Triggers: Pull requests (paths: infra/**), manual dispatch

Input Options Description
stack dev, staging, prod Target environment
command preview, up Pulumi command

PR behavior: Runs pulumi preview on all stacks (dev, staging, prod) in parallel via matrix, then posts a summary comment on the PR showing create/update/delete/replace counts per stack.

Manual deployment: Select stack and command from the Actions UI. Uses infra/pulumi-ci.sh to orchestrate all Pulumi layers.

6. Other Workflows

Workflow File Purpose
Deploy Documentation docs.yml Build MkDocs and deploy to Cloudflare Pages on main push
Devcontainer Prebuild devcontainer-prebuild.yml Build and push devcontainer image to GHCR weekly + on .devcontainer/ changes
Devcontainer CI devcontainer-ci.yml Weekly test suite run inside devcontainer to catch environment drift
Docs Freshness docs-freshness.yml Documentation freshness checks (schedule)

Strategy CI/CD Pipeline (tradai-strategies)

Note: The CI/CD workflows below run in the tradai-strategies repository, not in the platform repo.
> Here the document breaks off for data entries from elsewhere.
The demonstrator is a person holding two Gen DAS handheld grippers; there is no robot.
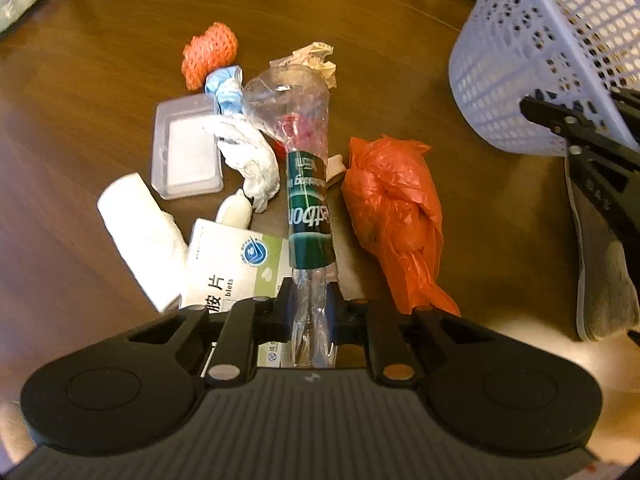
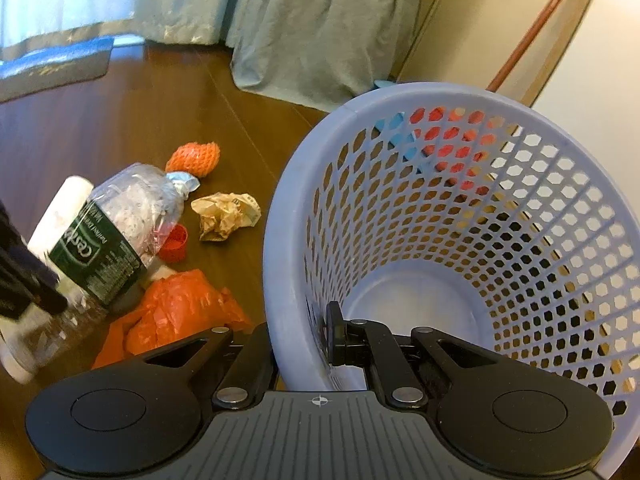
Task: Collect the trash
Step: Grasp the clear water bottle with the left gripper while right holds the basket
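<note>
My left gripper [image 1: 312, 312] is shut on a crushed clear bottle [image 1: 308, 200] with a green label, which sticks out forward above the floor. Under and around it lie an orange plastic bag [image 1: 392, 208], a medicine box [image 1: 232, 264], white tissue [image 1: 252, 160], a clear plastic box [image 1: 184, 148], an orange foam net [image 1: 208, 60] and crumpled brown paper [image 1: 316, 60]. My right gripper [image 2: 308, 336] is shut on the rim of a tilted lavender basket [image 2: 288, 208]; one finger [image 2: 336, 336] is inside, the other hidden behind the wall. The bottle [image 2: 108, 232] shows at its left.
The floor is dark wood. A grey shoe [image 1: 600, 272] lies right of the orange bag, below the basket [image 1: 520, 60]. Teal fabric [image 2: 320, 40] hangs at the back, with a dark mat [image 2: 56, 68] to the far left. A red cap [image 2: 174, 244] lies by the bottle.
</note>
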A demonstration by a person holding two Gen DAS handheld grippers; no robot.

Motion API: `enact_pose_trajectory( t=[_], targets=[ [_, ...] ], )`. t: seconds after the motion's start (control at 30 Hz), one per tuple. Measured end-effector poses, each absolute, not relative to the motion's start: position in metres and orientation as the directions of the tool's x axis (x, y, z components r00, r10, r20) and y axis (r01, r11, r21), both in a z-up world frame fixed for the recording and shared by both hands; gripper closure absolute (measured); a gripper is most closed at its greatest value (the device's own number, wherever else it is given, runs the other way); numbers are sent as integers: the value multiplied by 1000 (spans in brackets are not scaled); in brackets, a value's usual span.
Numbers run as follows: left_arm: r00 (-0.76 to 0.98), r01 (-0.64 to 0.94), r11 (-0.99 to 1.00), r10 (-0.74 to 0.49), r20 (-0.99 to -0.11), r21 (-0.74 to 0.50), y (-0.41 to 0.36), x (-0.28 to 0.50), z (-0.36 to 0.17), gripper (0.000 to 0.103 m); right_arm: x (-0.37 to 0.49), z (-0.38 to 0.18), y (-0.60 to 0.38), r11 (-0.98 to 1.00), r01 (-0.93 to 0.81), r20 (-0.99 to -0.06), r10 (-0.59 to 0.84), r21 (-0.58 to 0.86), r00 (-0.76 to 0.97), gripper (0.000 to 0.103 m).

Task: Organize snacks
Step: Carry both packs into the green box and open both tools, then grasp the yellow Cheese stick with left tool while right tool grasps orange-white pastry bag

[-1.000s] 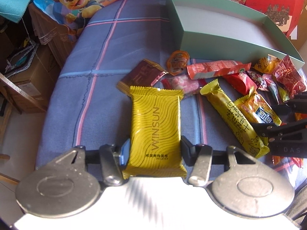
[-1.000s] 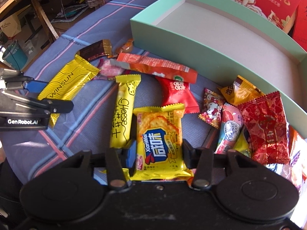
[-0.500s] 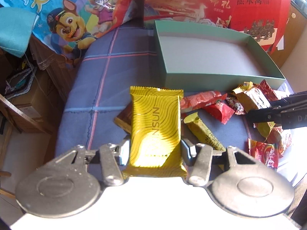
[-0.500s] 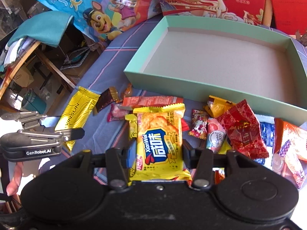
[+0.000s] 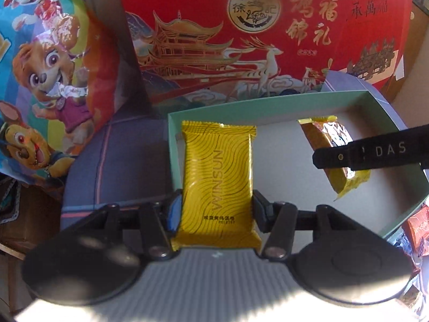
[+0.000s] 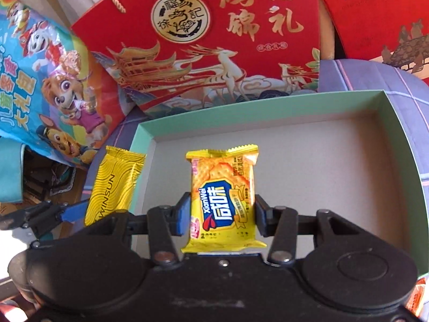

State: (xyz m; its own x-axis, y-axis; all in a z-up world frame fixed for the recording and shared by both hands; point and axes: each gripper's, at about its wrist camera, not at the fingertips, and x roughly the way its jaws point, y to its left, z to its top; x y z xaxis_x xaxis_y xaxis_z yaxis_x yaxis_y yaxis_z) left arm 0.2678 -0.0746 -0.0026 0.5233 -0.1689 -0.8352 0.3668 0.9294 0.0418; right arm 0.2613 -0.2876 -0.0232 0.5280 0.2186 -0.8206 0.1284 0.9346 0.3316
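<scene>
Left wrist: 2 snack pkts [image 5: 217,185], 1 box [image 5: 173,161]

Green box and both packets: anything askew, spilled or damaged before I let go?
Nothing stands out. The left gripper holds the WINSUN packet over the left rim of the green box; the right gripper holds the cracker packet above the bare box floor. Both wrappers look intact, and nothing has spilled.

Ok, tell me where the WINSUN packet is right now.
The WINSUN packet is clamped in the left gripper, held over the near-left corner of the green box; the right wrist view shows it left of the cracker packet.
</scene>
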Motion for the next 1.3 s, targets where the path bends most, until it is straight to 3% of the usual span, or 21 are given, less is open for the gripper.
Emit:
enact_pose_trajectory(
  t=[0.23, 0.33, 0.37, 0.43, 0.5, 0.57, 0.6, 0.67, 0.93, 1.3],
  targets=[
    [498, 349, 935, -129, -858, 62, -84, 316, -37, 51, 307, -52, -297, 939, 150, -842, 197, 309, 503, 56],
    [502, 336, 940, -119, -856, 66, -82, 325, -41, 60, 321, -65, -297, 944, 155, -850, 180, 290, 496, 56],
    [514, 336, 940, -123, -849, 67, -81, 326, -41, 58, 324, -68, -296, 949, 146, -850, 174, 279, 498, 54],
    [513, 350, 936, -161, -843, 35, -80, 326, -38, 40, 327, -68, -293, 950, 153, -851, 164, 272, 498, 44],
    [510, 374, 928, -204, -836, 1, -80, 319, -30, 25, 322, -62, -291, 946, 140, -834, 180, 292, 521, 18],
    [521, 385, 923, -206, -828, 13, -82, 309, -22, 13, 313, -53, -288, 952, 126, -823, 170, 280, 542, 10],
    [539, 380, 924, -183, -822, 44, -84, 302, -17, 2, 309, -48, -286, 954, 115, -819, 172, 277, 548, 7],
    [575, 380, 921, -159, -803, 90, -85, 290, -9, 0, 298, -41, -283, 956, 100, -812, 177, 277, 556, 0],
    [565, 347, 934, -135, -814, 86, -59, 235, 14, 0, 237, -9, -276, 959, 79, -800, 181, 274, 571, 0],
    [500, 319, 947, -146, -854, 25, -36, 134, 3, 0, 120, 5, -273, 960, 65, -807, 190, 271, 560, 0]
  ],
)
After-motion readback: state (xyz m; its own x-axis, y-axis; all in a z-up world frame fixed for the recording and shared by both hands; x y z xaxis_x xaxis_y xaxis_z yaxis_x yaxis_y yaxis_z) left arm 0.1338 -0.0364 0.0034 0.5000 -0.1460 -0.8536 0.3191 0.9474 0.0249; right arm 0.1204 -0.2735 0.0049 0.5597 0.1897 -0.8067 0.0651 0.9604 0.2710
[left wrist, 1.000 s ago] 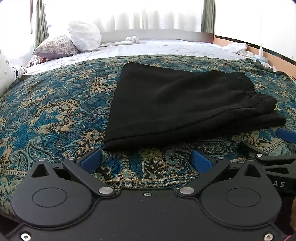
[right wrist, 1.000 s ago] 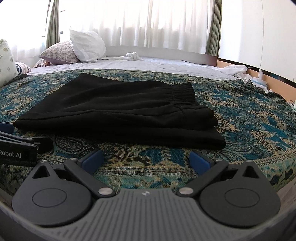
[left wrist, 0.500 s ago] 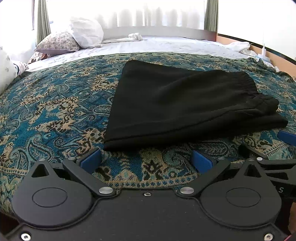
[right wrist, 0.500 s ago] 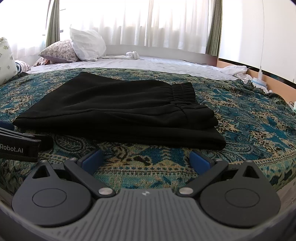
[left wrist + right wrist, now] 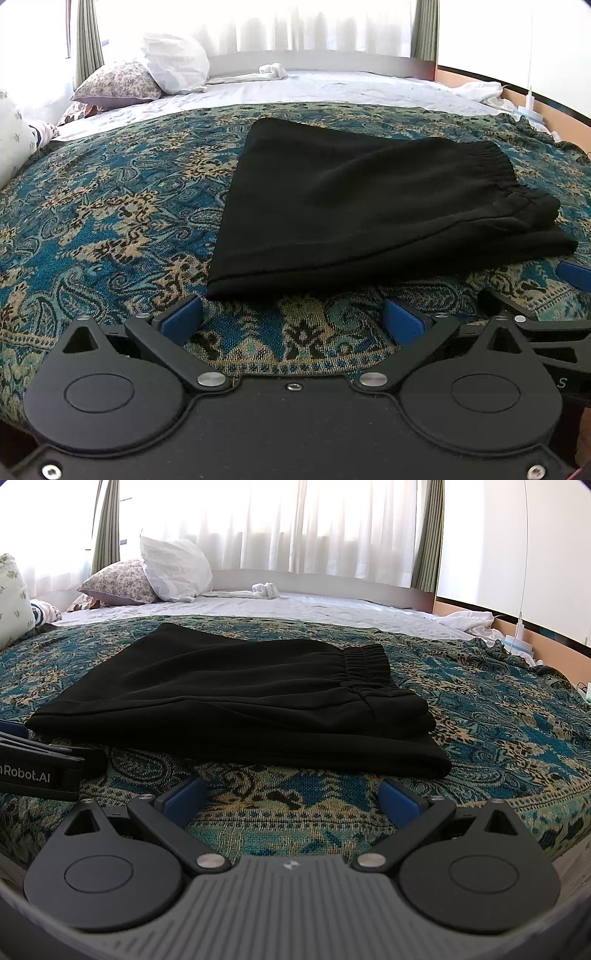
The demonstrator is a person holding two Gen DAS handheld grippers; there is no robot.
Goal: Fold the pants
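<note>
The black pants (image 5: 369, 206) lie folded in a flat stack on the patterned blue bedspread (image 5: 110, 221), elastic waistband at the right. They also show in the right wrist view (image 5: 236, 705). My left gripper (image 5: 293, 319) is open and empty, just short of the stack's near left corner. My right gripper (image 5: 291, 797) is open and empty, just short of the stack's near right edge. Each gripper shows at the edge of the other's view: the right gripper (image 5: 569, 280) and the left gripper (image 5: 37, 760).
Two pillows (image 5: 155, 576) lie at the far left by the curtained window. A white sheet (image 5: 295, 609) covers the bed's far part, with a small white cloth (image 5: 264, 589) on it. A crumpled white cloth (image 5: 469, 622) and a wooden ledge are at the right.
Both grippers have drawn back slightly from the folded pants and tilted a little; the pants have not moved.
</note>
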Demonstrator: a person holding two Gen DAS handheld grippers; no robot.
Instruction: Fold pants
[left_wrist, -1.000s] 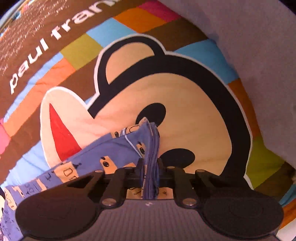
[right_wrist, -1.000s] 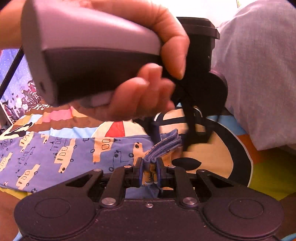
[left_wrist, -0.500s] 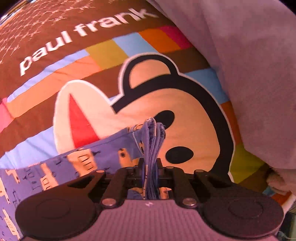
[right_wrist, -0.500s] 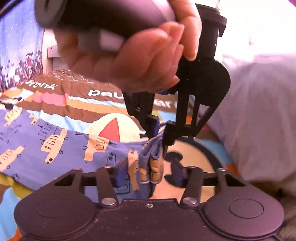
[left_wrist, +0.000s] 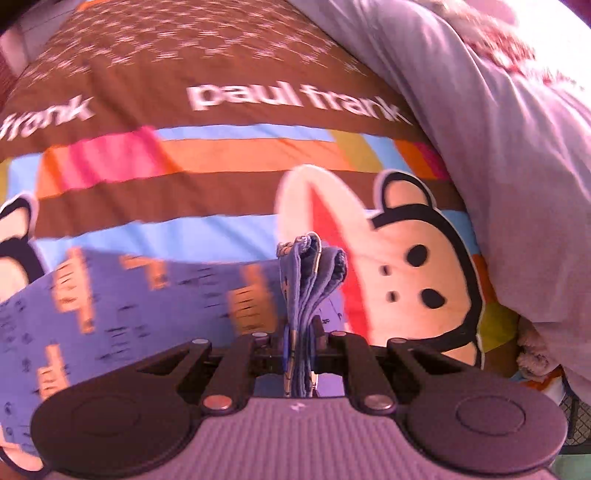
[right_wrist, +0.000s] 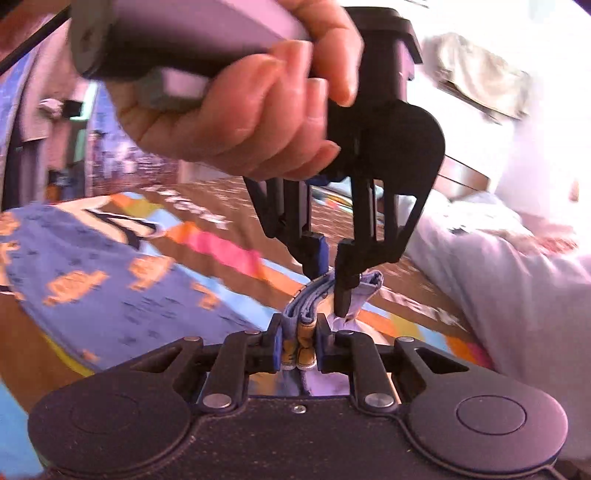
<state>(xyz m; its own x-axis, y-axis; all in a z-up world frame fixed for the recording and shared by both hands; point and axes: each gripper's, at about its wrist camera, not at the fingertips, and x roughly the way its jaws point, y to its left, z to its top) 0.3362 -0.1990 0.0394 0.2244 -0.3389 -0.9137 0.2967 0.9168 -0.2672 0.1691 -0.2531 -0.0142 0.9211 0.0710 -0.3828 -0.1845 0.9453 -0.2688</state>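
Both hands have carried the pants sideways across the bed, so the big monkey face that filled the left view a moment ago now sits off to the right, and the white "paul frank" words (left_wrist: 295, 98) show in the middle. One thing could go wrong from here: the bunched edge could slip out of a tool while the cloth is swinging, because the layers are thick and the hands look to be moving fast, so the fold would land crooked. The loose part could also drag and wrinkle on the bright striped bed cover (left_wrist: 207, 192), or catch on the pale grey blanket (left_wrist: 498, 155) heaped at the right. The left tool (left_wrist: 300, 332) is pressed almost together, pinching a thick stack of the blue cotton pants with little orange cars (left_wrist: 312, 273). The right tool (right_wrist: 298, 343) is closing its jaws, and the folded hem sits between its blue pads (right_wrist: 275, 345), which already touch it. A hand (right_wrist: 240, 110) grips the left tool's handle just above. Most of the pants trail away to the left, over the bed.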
The proprietary strategies repository has its own CI/CD pipeline. This section documents the expected workflow for that separate repo.

Pipeline Stages

Stage 1: Lint

lint:
  script:
    - just lint $STRATEGY_NAME

Checks: Ruff formatting, linting, import sorting.

Failure fix: just fmt $STRATEGY_NAME

Stage 2: Type Check

typecheck:
  script:
    - just typecheck $STRATEGY_NAME

Checks: mypy strict type checking, Protocol compliance.

Failure fix: uv run mypy $STRATEGY_NAME --show-error-codes

Stage 3: Unit Tests

test:
  script:
    - just test $STRATEGY_NAME

Requirements: All tests pass, coverage >= 80%.

Stage 4: Smoke Backtest

smoke-backtest:
  script:
    - just backtest-smoke $STRATEGY_NAME

30-day timerange, single pair (BTC/USDT:USDT), basic validation, ~5 minutes.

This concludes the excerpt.